* _The task_
Scan the listing below for the word "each" and copy every line that has it.

* _Given material_
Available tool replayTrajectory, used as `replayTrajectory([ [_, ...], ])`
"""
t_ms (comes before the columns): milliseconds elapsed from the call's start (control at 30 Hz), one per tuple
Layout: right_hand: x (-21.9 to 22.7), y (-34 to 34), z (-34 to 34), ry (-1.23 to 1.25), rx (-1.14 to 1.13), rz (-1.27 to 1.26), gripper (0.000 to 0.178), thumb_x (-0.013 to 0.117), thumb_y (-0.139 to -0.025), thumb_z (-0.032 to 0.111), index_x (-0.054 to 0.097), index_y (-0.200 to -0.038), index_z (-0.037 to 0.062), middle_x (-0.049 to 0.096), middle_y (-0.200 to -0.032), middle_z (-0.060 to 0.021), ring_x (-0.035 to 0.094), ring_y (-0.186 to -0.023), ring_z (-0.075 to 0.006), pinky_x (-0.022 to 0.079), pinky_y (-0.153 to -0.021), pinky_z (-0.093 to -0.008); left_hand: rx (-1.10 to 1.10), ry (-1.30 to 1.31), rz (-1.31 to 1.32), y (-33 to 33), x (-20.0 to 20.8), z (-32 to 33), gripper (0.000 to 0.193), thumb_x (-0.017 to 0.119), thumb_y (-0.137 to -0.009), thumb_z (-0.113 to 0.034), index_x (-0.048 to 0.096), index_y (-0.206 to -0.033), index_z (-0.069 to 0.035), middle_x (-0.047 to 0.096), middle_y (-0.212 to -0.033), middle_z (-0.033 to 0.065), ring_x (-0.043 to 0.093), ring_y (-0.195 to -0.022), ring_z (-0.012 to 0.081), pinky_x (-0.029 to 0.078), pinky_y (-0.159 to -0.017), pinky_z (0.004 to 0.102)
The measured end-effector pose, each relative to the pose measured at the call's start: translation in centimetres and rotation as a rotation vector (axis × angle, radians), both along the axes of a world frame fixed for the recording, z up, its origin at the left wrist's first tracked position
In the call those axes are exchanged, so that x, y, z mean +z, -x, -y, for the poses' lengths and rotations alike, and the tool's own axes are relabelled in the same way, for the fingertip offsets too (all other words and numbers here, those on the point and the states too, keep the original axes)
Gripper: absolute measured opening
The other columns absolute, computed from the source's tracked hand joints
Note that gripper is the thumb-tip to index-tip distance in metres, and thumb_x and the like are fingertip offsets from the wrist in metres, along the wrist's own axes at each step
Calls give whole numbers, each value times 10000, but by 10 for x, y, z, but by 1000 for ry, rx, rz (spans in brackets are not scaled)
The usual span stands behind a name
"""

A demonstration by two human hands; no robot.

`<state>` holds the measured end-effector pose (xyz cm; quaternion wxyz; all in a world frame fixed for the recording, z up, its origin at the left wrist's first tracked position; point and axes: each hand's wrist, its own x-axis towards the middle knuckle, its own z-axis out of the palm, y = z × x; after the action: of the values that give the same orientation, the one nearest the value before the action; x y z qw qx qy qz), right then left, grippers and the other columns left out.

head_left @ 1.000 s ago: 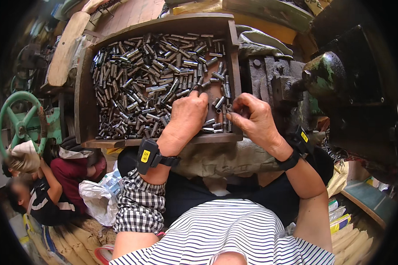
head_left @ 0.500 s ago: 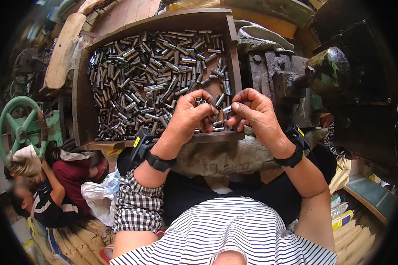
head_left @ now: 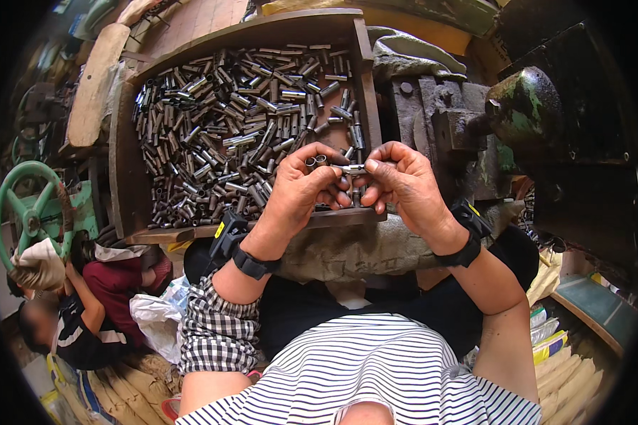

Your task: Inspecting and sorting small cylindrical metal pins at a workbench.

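Above the near right corner of a wooden tray (head_left: 371, 99), both hands meet over a short shiny metal tube (head_left: 353, 170). It lies crosswise, its ends pinched between my left hand (head_left: 303, 183) and my right hand (head_left: 406, 185). In the curled fingers of my left hand sit a couple more tubes (head_left: 316, 161), their round open ends showing. The thumb and forefinger of my right hand close on the right end of the crosswise tube. Many loose metal tubes (head_left: 227, 134), some shiny and some dull brown, fill the tray.
A heavy dark machine with a worn green rounded part (head_left: 524, 106) stands right of the tray. Grey-green cloth (head_left: 376, 248) covers my lap. At left are a green handwheel (head_left: 32, 212) and another person (head_left: 85, 312) sitting low. A wooden board (head_left: 98, 85) lies at the far left.
My hands have come closer together. The tube at my right fingertips, tilted before, now lies level and bridges both hands. The tray appears shifted slightly left and up.
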<state>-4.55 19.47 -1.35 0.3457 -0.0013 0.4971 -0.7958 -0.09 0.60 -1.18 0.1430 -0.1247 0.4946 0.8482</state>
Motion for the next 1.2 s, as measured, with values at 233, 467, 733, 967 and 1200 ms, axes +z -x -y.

* _Solution to this exercise_
The measured end-effector pose, each relative to the pose measured at the call's start: translation in centimetres and rotation as a rotation vector (axis × angle, radians), both along the axes of a world frame fixed for the recording, z up, its origin at the left wrist's first tracked position
Note that gripper is the thumb-tip to index-tip distance in metres, and thumb_x and the like are fingertip offsets from the wrist in metres, along the wrist's own axes at each step
Calls give whole numbers, each value times 10000, but by 10 for x, y, z, but by 1000 for ry, rx, rz (spans in brackets are not scaled)
`<state>` holds the measured end-effector pose (xyz cm; quaternion wxyz; all in a world frame fixed for the recording, z up, its origin at the left wrist's first tracked position; point and axes: each hand's wrist, its own x-axis towards the middle knuckle, its own z-axis out of the palm, y = z × x; after the action: of the values that give the same orientation, the one nearest the value before the action; x y z qw qx qy qz), right then left, grippers and the other columns left out.

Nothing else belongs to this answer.